Let me try to tip the data scales for what I imagine are only a few people who are reluctant to make a prediction. The percent of teachers with Master degrees is 62% in State A and 41.6% in State B. And, the average public school teacher salary in the time period 2010-2012 was $72,000 in State A and $46,358 in State B. Moreover, during the time period from the academic year 1999-2000 to the academic year 2011-2012 the percent change in average teacher salaries in the public schools was +15% in State A. Over that same time period, in State B public school teacher salaries dropped -1.8%.

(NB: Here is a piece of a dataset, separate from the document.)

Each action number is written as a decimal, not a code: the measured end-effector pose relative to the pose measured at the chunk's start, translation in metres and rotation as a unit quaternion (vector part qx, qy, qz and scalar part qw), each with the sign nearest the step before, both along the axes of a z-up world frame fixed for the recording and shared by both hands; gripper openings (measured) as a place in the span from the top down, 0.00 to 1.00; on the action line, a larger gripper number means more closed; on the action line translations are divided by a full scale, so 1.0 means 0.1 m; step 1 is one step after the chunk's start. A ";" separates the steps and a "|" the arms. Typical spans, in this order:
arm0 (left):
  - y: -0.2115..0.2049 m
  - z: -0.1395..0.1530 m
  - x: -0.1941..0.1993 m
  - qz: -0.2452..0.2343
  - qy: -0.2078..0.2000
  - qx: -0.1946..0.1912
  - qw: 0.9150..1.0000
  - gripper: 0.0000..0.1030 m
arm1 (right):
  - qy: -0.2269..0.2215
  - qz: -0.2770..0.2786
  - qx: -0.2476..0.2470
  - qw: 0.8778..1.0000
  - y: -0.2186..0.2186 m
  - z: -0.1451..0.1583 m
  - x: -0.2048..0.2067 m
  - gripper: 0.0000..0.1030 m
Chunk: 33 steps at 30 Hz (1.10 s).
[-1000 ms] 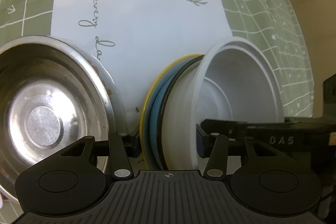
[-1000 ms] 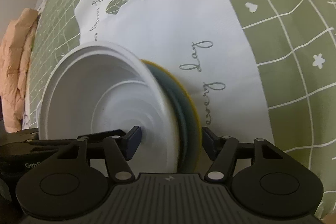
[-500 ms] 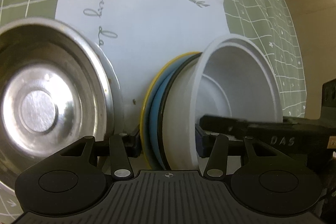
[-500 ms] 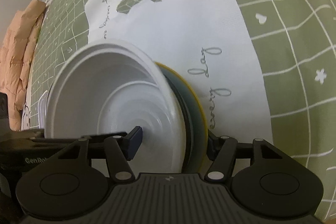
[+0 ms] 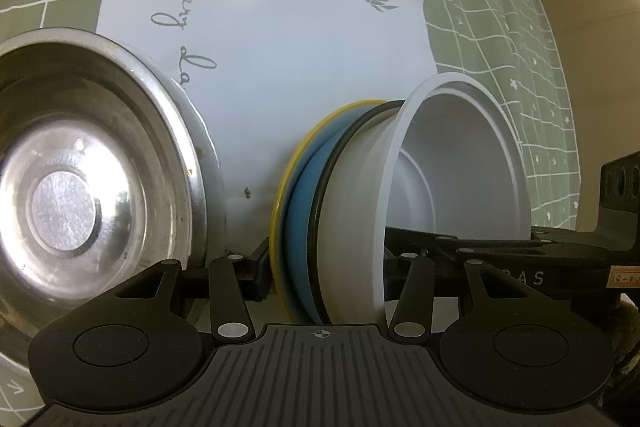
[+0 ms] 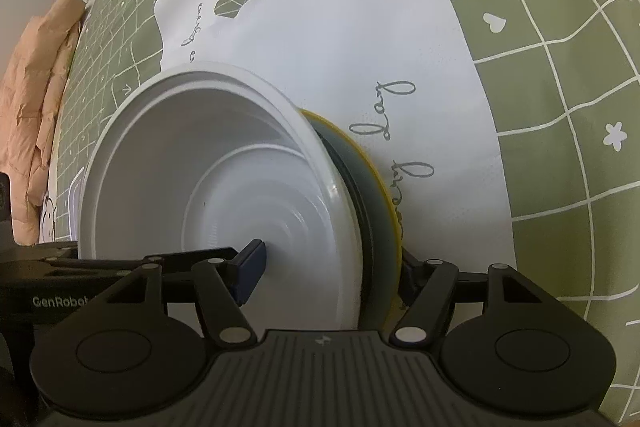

I will assume by now we almost all have reached the opinion that children in state A are far more likely to perform better on the NAEP tests than will children in State B. Everything we know about the ways we structure the societies we live in, and how those structures affect school achievement, suggests that State A will have higher achieving students. In addition, I will further assume that if you don’t think that State A is more likely to have higher performing students than State B you are a really difficult and very peculiar person. You should seek help!
So, for the majority of us, it should come as no surprise that in the 2013 data set on the 4th grade NAEP mathematics test State A was the highest performing state in the nation (tied with two others). And it had 16 percent of its children scoring at the Advanced level—the highest level of mathematics achievement. State B’s score was behind 32 other states, and it had only 7% of its students scoring at the Advanced level. The two states were even further apart on the 8th grade mathematics test, with State A the highest scoring state in the nation, by far, and with State B lagging behind 35 other states.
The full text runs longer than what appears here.